Image Detection with Transfer Learning and Convolutional Neural Networks: Under the hood of TinDogr

To achieve automatic matching of Tinders users based on the presence of certain dog breeds in their profiles, we have to enter the field of image classification. Ever since the seminole paper on image classification using convolutional neural networks (CNNs) was released in 2012 (paper link), this class of algorithims have been the clear leader in the field. Dubbed “AlexNet”, Alex Krizhevsky, Ilya Sutskever, and Geoffrey Hinton created a “large, deep convolutional neural network” that achieved a winning 15.4% error at the 2012 ILSVRC (ImageNet Large-Scale Visual Recognition Challenge). For context, the closest competitor was at a measly 26.3% error! TinDogr’s patented “Dogorithm” utilizes the proven power of CNNs to detect and classify 120 dog breeds and to use this classification scheme to connect dog owners together on the Tinder dating app.

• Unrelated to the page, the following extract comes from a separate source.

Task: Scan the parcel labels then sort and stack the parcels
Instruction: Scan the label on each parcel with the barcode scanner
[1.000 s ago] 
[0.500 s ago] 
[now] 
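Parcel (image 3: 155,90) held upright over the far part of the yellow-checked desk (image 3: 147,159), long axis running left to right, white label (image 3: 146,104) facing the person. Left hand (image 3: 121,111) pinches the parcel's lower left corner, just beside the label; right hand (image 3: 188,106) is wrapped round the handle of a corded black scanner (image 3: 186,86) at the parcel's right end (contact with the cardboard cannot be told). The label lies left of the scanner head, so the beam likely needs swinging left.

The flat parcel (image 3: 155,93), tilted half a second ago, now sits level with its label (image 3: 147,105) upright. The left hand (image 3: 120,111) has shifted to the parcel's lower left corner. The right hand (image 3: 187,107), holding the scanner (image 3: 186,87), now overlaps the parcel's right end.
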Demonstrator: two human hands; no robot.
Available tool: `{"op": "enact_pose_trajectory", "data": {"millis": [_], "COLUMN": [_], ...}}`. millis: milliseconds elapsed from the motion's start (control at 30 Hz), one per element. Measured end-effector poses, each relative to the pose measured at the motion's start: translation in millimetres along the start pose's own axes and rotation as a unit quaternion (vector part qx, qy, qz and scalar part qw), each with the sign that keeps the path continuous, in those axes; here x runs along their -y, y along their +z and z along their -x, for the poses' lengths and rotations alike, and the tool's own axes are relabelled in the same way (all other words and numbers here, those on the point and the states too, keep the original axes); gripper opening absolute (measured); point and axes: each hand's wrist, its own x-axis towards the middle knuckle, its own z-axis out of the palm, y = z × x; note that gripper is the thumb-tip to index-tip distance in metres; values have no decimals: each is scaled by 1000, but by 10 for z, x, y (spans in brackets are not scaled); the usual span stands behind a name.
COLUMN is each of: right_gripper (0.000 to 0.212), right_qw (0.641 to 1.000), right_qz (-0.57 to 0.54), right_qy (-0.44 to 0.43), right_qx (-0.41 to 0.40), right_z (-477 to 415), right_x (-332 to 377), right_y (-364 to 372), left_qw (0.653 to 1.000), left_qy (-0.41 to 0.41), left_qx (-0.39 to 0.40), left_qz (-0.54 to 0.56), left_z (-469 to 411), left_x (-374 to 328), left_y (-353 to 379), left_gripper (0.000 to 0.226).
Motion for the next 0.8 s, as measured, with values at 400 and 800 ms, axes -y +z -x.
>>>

This blog post will first explore the CNN architecture and how transfer learning extends the monumental work of past image detection teams. The second part of this post will cover my implementation using Keras and Tensorflow in Python and can be seen in Github here.

The Frozen Layer: VGG-16

Alt text

Developed in 2014, the VGG-16 CNN utlizes successive 3x3 filters and max pooling layers with two fully connected layers which handle the classification for features extracted from the convolutions step (paper link). Each filter acts an “edge detetcor of sorts: identyfing outlines and areas of color/shade transitions. The max pooling layers greatly reduce the dimensionality of the input, and thus the parameters needed to be learned. The result of the convolution and max pooling layers can be thought of as a new set of features, often refered to as the “bottleneck” features. For our task of image classification and transfer learning these bottle neck features are very important. To understand why, let’s look at the final fully connected layers and remind ourselves how classification tasks are performed.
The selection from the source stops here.